WHAT THE EXERCISE ASKS
Restate, exactly and without pictures, the lines from the start of the listing below through the line holding "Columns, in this".

DATA SEGMENT

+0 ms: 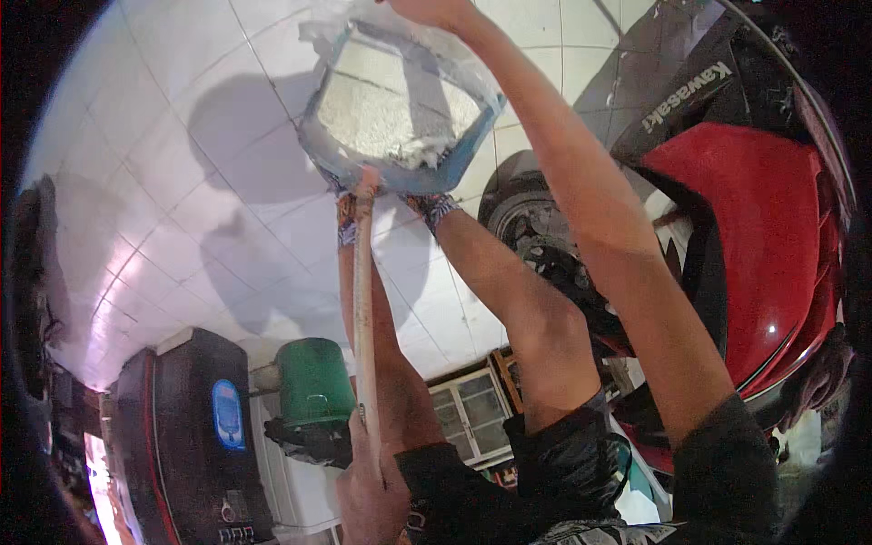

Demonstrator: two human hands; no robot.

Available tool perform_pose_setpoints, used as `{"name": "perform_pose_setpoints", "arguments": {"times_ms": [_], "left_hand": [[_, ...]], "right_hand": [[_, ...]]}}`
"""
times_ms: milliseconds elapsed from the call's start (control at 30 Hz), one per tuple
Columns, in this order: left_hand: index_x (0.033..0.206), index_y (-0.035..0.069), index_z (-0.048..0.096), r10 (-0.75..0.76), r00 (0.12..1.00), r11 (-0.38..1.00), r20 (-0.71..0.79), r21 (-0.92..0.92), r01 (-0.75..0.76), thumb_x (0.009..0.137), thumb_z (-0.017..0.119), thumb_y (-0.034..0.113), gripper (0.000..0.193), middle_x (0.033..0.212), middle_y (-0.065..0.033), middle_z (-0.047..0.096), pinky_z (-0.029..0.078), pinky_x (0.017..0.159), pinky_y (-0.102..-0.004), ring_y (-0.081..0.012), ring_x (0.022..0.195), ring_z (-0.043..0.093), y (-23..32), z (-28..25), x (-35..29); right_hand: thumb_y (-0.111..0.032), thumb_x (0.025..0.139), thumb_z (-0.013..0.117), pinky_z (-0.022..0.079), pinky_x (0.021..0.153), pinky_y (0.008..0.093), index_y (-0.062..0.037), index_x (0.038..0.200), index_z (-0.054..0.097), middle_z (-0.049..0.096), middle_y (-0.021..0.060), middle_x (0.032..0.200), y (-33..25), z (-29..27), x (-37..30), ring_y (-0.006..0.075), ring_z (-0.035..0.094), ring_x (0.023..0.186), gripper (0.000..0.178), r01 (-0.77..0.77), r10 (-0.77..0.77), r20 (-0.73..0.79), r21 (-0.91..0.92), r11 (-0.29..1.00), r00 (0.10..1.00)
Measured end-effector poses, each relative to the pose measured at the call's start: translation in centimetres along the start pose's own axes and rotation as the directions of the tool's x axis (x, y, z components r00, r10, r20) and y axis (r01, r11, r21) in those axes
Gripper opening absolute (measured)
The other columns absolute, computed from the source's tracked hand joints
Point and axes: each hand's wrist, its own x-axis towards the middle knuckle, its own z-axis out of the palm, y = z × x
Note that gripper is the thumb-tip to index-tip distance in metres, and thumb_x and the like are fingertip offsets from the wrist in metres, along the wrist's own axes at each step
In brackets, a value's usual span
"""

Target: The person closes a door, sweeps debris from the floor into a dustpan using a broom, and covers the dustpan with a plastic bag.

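A long pale pole (364, 336) runs up the middle of the view. My left hand (366, 495) is closed around its lower end. At the far end sits a wide pan with a blue rim (468, 150), like a long-handled dustpan. Its inside (386, 109) is whitish and rough, with grey-white fluffy bits (422, 150) along the near side. Translucent material shows around its far edge. My right arm reaches across to the far side of the pan. My right hand (431, 11) is there at the top edge, its fingers mostly cut off, so their grip is hidden.
White floor tiles (163, 118) spread around, with shadows on them. My feet (436, 207) stand just behind the pan. A red and black motorcycle (754, 236) fills the right side. At lower left are a dark appliance (195, 427) and a green bucket (313, 377). A glass-fronted cabinet (468, 418) shows between my legs.
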Motion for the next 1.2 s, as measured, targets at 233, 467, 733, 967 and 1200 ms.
{"name": "perform_pose_setpoints", "arguments": {"times_ms": [233, 467, 733, 967, 1200], "left_hand": [[0.141, 0.012, 0.026, -0.234, 0.944, 0.971, 0.234, 0.0, 0.241, 0.092, 0.043, 0.017, 0.052, 0.116, -0.0258, 0.053, 0.048, 0.06, -0.044, -0.0392, 0.082, 0.06, 1.9, -2.2, -0.5], [0.138, 0.007, 0.03, -0.221, 0.957, 0.975, 0.187, 0.022, 0.221, 0.093, 0.042, 0.019, 0.048, 0.078, -0.0244, 0.062, 0.045, 0.054, -0.0433, -0.0398, 0.067, 0.061, 1.4, -2.2, -1.4], [0.138, 0.006, 0.03, -0.175, 0.974, 0.984, 0.145, -0.022, 0.18, 0.092, 0.045, 0.02, 0.05, 0.08, -0.025, 0.06, 0.046, 0.055, -0.0413, -0.0373, 0.064, 0.059, 0.9, -2.0, -1.4], [0.14, 0.008, 0.028, 0.065, 0.994, 0.996, 0.09, 0.047, -0.07, 0.093, 0.043, 0.022, 0.052, 0.1, -0.0273, 0.059, 0.047, 0.059, -0.0418, -0.0411, 0.072, 0.06, 0.0, -1.8, 0.0], [0.133, -0.002, 0.034, -0.073, 0.991, 0.97, 0.115, 0.237, 0.044, 0.088, 0.048, 0.015, 0.05, 0.088, -0.0319, 0.059, 0.049, 0.062, -0.0473, -0.0447, 0.074, 0.061, 2.8, -3.9, 1.0]], "right_hand": [[-0.024, 0.078, 0.057, 0.041, 0.055, 0.0359, 0.0004, 0.078, 0.059, 0.058, 0.0153, 0.065, 0.0, -1.7, -0.1, 0.0193, 0.051, 0.058, 0.025, -0.034, 0.038, 0.079, -0.051, 0.998, 0.996], [-0.025, 0.075, 0.058, 0.039, 0.051, 0.0344, 0.0023, 0.074, 0.062, 0.054, 0.0079, 0.055, -0.9, -2.9, 1.8, 0.0139, 0.047, 0.053, 0.027, -0.088, 0.116, 0.387, -0.089, 0.992, 0.915], [-0.027, 0.067, 0.065, 0.048, 0.061, 0.0344, 0.0018, 0.079, 0.064, 0.064, 0.0167, 0.071, -3.4, 1.3, -0.4, 0.0243, 0.062, 0.068, 0.031, 0.107, -0.107, 0.38, 0.02, 0.994, 0.919], [-0.019, 0.073, 0.06, 0.049, 0.068, 0.0418, -0.0012, 0.085, 0.056, 0.061, 0.017, 0.075, -2.8, 6.5, -6.5, 0.0345, 0.06, 0.074, 0.022, 0.2, -0.171, 0.24, -0.102, 0.975, 0.956], [-0.01, 0.073, 0.053, 0.046, 0.062, 0.0442, -0.0027, 0.079, 0.052, 0.057, 0.0153, 0.068, -4.7, 6.4, -9.1, 0.0347, 0.058, 0.067, 0.009, 0.35, -0.341, 0.083, -0.13, 0.928, 0.936]]}}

OUTPUT OF THE TASK
+0 ms: 

Demonstrator: two human hands; no robot.

Available tool perform_pose_setpoints, used as `{"name": "perform_pose_setpoints", "arguments": {"times_ms": [_], "left_hand": [[_, ...]], "right_hand": [[_, ...]]}}`
"""
times_ms: milliseconds elapsed from the call's start (control at 30 Hz), one per tuple
Columns, in this order: left_hand: index_x (0.033..0.206), index_y (-0.035..0.069), index_z (-0.048..0.096), r10 (-0.75..0.76), r00 (0.12..1.00), r11 (-0.38..1.00), r20 (-0.71..0.79), r21 (-0.92..0.92), r01 (-0.75..0.76), thumb_x (0.009..0.137), thumb_z (-0.017..0.119), thumb_y (-0.034..0.113), gripper (0.000..0.193), middle_x (0.033..0.212), middle_y (-0.065..0.033), middle_z (-0.047..0.096), pinky_z (-0.029..0.078), pinky_x (0.017..0.159), pinky_y (-0.102..-0.004), ring_y (-0.081..0.012), ring_x (0.022..0.195), ring_z (-0.043..0.093), y (-23..32), z (-28..25), x (-35..29); right_hand: thumb_y (-0.111..0.032), thumb_x (0.025..0.139), thumb_z (-0.013..0.117), pinky_z (-0.022..0.079), pinky_x (0.021..0.153), pinky_y (0.008..0.093), index_y (-0.062..0.037), index_x (0.038..0.200), index_z (-0.054..0.097), middle_z (-0.049..0.096), middle_y (-0.021..0.060), middle_x (0.032..0.200), y (-33..25), z (-29..27), x (-37..30), ring_y (-0.006..0.075), ring_z (-0.035..0.094), ring_x (0.023..0.186), gripper (0.000..0.178), r01 (-0.77..0.77), r10 (-0.77..0.77), r20 (-0.73..0.79), r21 (-0.91..0.92), r11 (-0.29..1.00), r00 (0.10..1.00)

That completes the output for this exercise.